Stephen Boyd schrieb:
Hi,
This in builtin-branch.c
{
OPTION_CALLBACK, 0, "merged", &merge_filter_ref,
"commit", "print only merged branches",
PARSE_OPT_LASTARG_DEFAULT | PARSE_OPT_NONEG,
opt_parse_merge_filter, (intptr_t) "HEAD",
},
and the usage message for "git-branch -h" will print out
--merged <commit>
when I'm expecting
--merged[=<commit>]
This is because the PARSE_OPT_OPTARG flag is not used. Is this correct?
The default value is still set correctly in some cases, but become
ambiguous in other cases. Take this for example
$ git branch --merged --verbose
fatal: malformed object name --verbose
but
$ git branch --verbose --merged
works fine.
The simple fix is to just add PARSE_OPT_OPTARG to the flags, and fix a
test or two. But I'm wondering if doing that will become problematic for
end-users. Essentially you can no longer do git branch --merged master,
you must do git branch --merged=master.
PARSE_OPT_OPTARG overrides PARSE_OPT_LASTARG_DEFAULT, as Pierre noted in
commit 1cc6985c, which introduced the latter, so the two should not be
used together.
PARSE_OPT_LASTARG_DEFAULT uses the default value if the option is the
last one on the command line and requires an explicit argument if it's
not the last, as you found out above.
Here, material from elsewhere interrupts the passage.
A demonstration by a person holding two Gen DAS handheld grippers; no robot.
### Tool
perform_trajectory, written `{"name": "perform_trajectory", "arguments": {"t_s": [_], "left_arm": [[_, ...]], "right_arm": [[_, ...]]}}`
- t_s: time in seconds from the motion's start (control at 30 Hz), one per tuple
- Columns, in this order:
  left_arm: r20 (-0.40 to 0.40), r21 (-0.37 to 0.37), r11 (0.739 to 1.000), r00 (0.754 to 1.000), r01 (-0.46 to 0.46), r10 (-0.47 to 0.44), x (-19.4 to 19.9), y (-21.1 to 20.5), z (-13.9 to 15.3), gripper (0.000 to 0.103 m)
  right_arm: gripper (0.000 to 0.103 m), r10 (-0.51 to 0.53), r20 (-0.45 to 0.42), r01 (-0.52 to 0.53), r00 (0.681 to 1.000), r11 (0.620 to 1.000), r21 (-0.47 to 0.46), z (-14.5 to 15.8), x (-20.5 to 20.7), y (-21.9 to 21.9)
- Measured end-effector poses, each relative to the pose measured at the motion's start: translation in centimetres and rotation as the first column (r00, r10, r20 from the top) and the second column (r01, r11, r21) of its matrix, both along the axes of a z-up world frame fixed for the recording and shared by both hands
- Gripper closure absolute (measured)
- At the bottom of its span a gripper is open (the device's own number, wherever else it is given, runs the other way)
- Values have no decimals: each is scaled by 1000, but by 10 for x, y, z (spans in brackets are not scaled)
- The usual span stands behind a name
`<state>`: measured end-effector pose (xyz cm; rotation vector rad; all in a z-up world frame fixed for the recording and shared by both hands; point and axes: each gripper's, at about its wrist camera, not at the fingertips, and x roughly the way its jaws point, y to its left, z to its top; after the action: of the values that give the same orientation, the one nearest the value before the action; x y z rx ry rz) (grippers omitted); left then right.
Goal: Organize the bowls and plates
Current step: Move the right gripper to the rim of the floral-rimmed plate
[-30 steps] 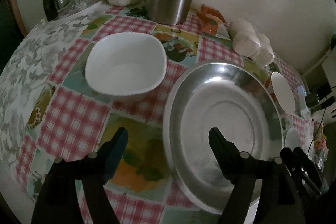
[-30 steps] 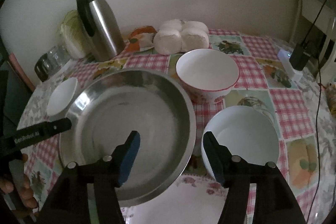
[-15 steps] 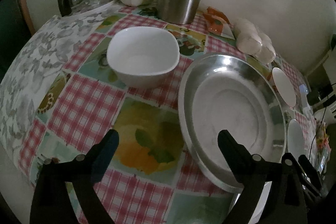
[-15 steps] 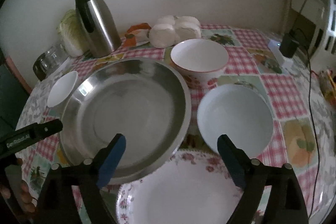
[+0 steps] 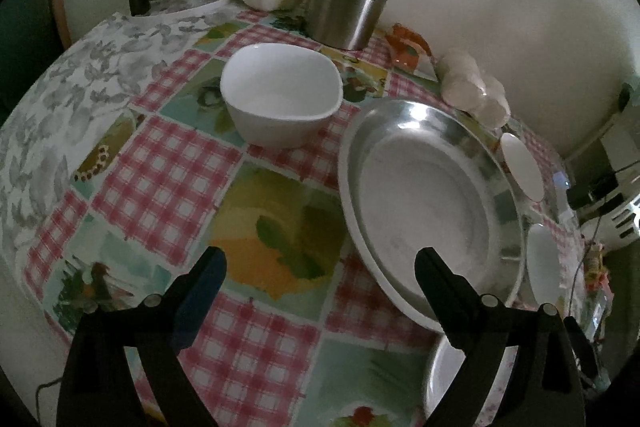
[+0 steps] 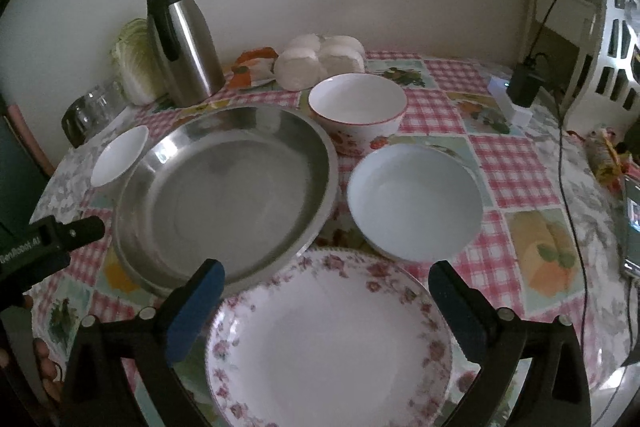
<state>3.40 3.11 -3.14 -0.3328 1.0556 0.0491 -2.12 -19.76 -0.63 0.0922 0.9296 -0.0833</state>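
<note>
We judge that we are between steps: both grippers are free above the table (image 6: pixel 516 155) and no dish is held. The left gripper (image 5: pixel 320 267) stands wide open over bare cloth near the front edge, with nothing between its jaws. The right gripper (image 6: pixel 326 283) is opening at this moment, also with nothing pressed by its pads; the floral plate (image 6: pixel 328 339) lies below and between them.

From largest to smallest, the dishes are these. The steel basin (image 6: pixel 224 195) sits in the middle of the table, and in the left view a pale rim shows under it, so it seems to rest on another plate; we cannot tell which. It is empty. The floral plate is at the front edge, just beside the basin, empty. The pale blue bowl (image 6: pixel 416 203) is to the right of the basin, empty. The red-rimmed bowl (image 6: pixel 358 103) stands behind it, toward the wall, empty. The square white bowl (image 5: pixel 280 95) is at the left side, apart from the basin, empty.

The next move, we think, calls for choosing one bowl, closing on its rim, and nesting it into a bigger dish.
</note>
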Motion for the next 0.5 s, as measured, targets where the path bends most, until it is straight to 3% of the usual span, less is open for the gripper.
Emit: {"name": "perform_trajectory", "arguments": {"t_s": [0.5], "left_arm": [[-4, 7, 988, 988, 151, -151, -26, -50, 7, 8]], "right_arm": [[0, -79, -68, 77, 995, 997, -25, -8, -26, -37]]}}
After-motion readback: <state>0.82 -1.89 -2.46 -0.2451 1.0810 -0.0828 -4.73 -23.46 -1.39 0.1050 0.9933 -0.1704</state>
That's also what the code says
and its name implies; the comment in parse-options.h (by yours truly) is
probably misleading because it doesn't mention this condition.
I don't remember any other program having options with such a behaviour;
I'm not sure how to stress that --merged needs to be the last option, as
implied by the help message.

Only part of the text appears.